Es una fragancia sabrosa y fresca, con tonalidades cítricas perfectas que no caen mal en ningún sentido… ¿Qué perfume usará? Es una pregunta que, por alguna razón, no puedo pasar por alto.
La duda se instala en tanto suelto un respiro fuerte y termino por tomar a mi pequeña en brazos. Observo su linda vestimenta y me parece la cosa más tierna que existe, me muestra su encia desprovistas de dientes y, yo sonrío embelesado.
Ella es un caso aparte.
—Hola preciosa, ¿Estás nerviosa? —indago como si me fuera a responder, luego río.
—¿Puedo saber algo? —luego de un rato, uno donde mi vista estaba fija en mi hija, Paola habla. Yo la observo sin mucho pedir para asentir.
—Claro, luego de mi actitud de hace rato, creo que puedo dejarte hacer cualquier cosa conmigo —respondo atropelladamente, sus ojos se abren incrédulos y yo siento que enrojezco—. N—no en… joder, yo… —trago saliva sintiéndome en aprietos, las palabras se me atascan en la boca y por alguna razón me ahogo con mi propia saliva.

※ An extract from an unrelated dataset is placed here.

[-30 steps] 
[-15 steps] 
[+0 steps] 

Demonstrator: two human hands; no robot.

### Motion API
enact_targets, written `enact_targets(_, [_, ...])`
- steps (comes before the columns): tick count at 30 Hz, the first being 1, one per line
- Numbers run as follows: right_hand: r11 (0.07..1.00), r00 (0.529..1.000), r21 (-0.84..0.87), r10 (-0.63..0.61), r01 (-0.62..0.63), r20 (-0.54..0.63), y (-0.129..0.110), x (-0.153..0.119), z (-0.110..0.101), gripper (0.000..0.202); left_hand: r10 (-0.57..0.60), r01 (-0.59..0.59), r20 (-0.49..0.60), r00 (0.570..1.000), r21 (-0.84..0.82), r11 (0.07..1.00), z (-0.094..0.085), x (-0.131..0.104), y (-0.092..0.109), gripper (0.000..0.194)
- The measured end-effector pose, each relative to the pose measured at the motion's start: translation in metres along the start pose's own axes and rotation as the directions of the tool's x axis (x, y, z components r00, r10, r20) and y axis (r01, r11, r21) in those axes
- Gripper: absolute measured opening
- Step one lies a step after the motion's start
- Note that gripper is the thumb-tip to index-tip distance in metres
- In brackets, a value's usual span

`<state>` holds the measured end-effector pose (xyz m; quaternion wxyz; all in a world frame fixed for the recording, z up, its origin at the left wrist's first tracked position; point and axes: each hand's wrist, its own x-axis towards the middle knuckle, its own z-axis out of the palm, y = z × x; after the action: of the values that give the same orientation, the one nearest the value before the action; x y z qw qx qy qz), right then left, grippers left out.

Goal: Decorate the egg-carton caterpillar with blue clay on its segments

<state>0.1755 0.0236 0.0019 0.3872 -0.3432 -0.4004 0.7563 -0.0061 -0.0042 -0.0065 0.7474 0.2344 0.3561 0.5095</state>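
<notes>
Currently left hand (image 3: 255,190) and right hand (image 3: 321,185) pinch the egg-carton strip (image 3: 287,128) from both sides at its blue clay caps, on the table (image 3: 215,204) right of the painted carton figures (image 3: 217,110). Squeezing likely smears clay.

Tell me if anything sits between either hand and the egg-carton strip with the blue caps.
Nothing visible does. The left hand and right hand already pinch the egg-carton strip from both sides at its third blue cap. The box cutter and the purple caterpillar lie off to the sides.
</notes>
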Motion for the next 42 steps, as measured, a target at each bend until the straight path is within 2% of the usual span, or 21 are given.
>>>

Toso, toso y gimo en busca de aire mientras le tiendo a mi bebé para que la sostenga y yo tengo que levantarme para tratar de llevar aire a mis pulmones.
Deseo que me trague la tierra y me escupa a kilómetros de ella. Parece que los momentos en los cuales la tengo más cerca, más estúpido me vuelvo.